August 9, 2006
This article was contributed by Stacey Quandt
Google
used the recent O'Reilly
Open Source Convention (OSCON) to announce that it is launching a
project hosting service. The two
primary features of the this service are Subversion hosting,
and a brand new take on managing bug reports.
Google has seven Subversion
developers on staff who are building a new storage back-end for
Subversion to store data in a "Bigtable." A Bigtable is a system for storing
and managing very large amounts of structured data. The system is designed
to manage several petabytes of data distributed across thousands of
machines, with very high update and read request rates coming from
thousands of simultaneous clients. This architecture allows Google to scale
Subversion up to the meet the demands of storage and concurrency it
believes will be needed to serve its members. According to Google's Greg Stein,
“The existing two back-ends for Subversion (Berkeley DB and flat files) just do
not have the capability to scale to our needs.

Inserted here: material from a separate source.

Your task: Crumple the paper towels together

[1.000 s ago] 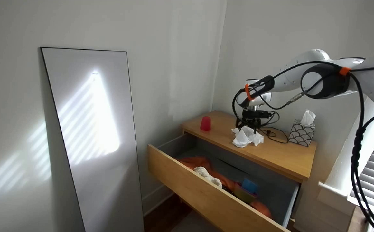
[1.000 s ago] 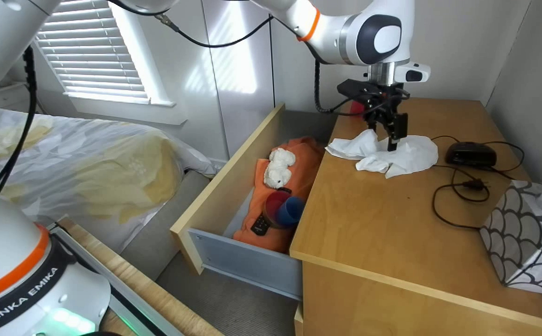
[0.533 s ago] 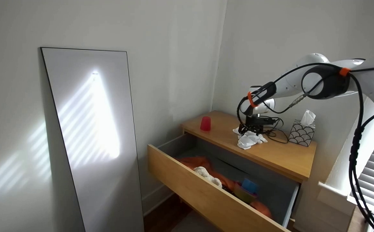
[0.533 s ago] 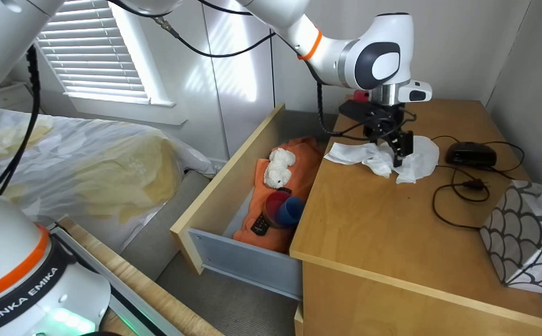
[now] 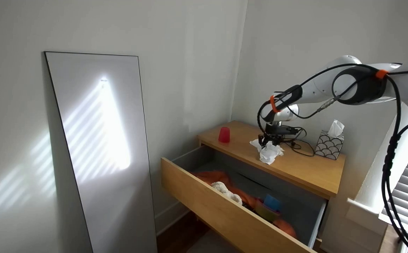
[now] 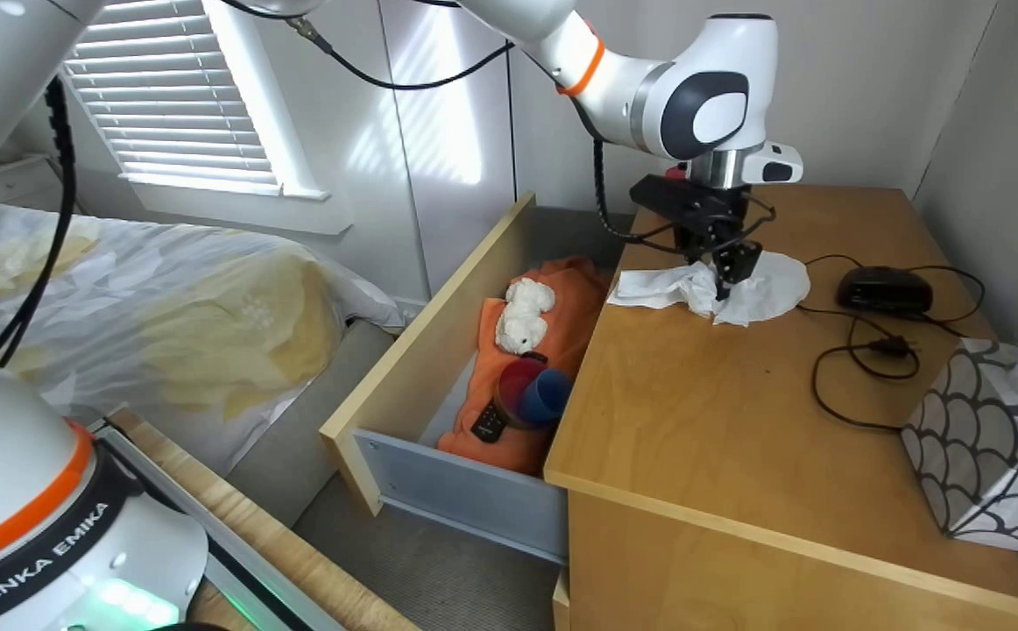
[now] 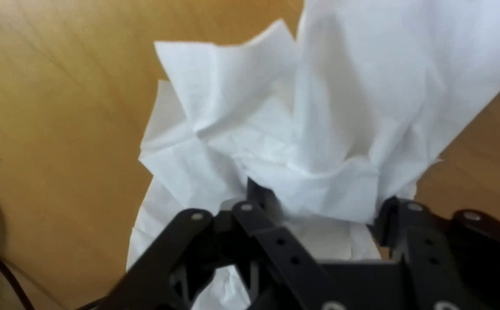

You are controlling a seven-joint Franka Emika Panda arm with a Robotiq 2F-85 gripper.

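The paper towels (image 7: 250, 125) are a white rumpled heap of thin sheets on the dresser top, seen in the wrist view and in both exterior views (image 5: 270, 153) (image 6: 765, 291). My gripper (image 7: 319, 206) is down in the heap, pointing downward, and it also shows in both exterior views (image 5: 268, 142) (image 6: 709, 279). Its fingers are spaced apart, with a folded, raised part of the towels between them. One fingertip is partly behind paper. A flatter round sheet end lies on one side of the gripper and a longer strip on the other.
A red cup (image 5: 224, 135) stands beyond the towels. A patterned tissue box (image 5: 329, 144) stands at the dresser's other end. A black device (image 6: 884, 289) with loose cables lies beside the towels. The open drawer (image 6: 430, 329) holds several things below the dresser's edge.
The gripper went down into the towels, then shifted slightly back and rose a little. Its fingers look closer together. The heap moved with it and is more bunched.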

The Bigtable system also
gives us things like failover, monitoring, and performance tuning
capabilities that are not present in the standard Subversion
back-ends.” More information on Google's version of Subversion
can be found on the FAQ.
When asked if Google intends to contribute its Bigtable code back to
Subversion, Greg Stein responds: “We're certainly not opposed to the
concept, but the devil is in the details.” The issue is that the code
that interacts directly with Bigtable cannot be contributed back to the
Subversion project since Google has no plans to publish the source code to
Bigtable at this time. Stein explains, “We have made a number of
changes in the functional tests, and a couple higher level libraries that
we are going to contribute back.” However, source code changes that
are highly specific to Google's environment will not be contributed back to
the Subversion project because as Stein says, “It would not make
sense...[since]... those changes would needlessly pollute the code base
with no measurable benefit for others.” In essence Stein isn't
opposed to contributing source code back to the community and stresses that
“We've got to figure out what the best line is that helps the public
code base".
One potential solution is to publish a non-working copy of the back-end
database simply to see if there is some interest in the open source
community for reviewing Google's model. Stein says: “The lessons
learned and control/data flow patterns might be helpful for
other, future back-ends.” Since Google started work on a version
of Subversion that could be integrated with Google's technology “We
have been heads-down getting the service built and delivered to the
public”, claims Stein. He further states “We have much more
work that we want to do, but it may be time for a breather to review what
we've done and figure out the best options to get some pieces
published.”
Google's ability to contribute the source code for its issue tracker back
to the open source community falls under constraints similar to those it faces
with Subversion. Stein explains, “When you subtract the Bigtable
code, the search technology, and a few of the other
proprietary pieces, then there is actually very little left.”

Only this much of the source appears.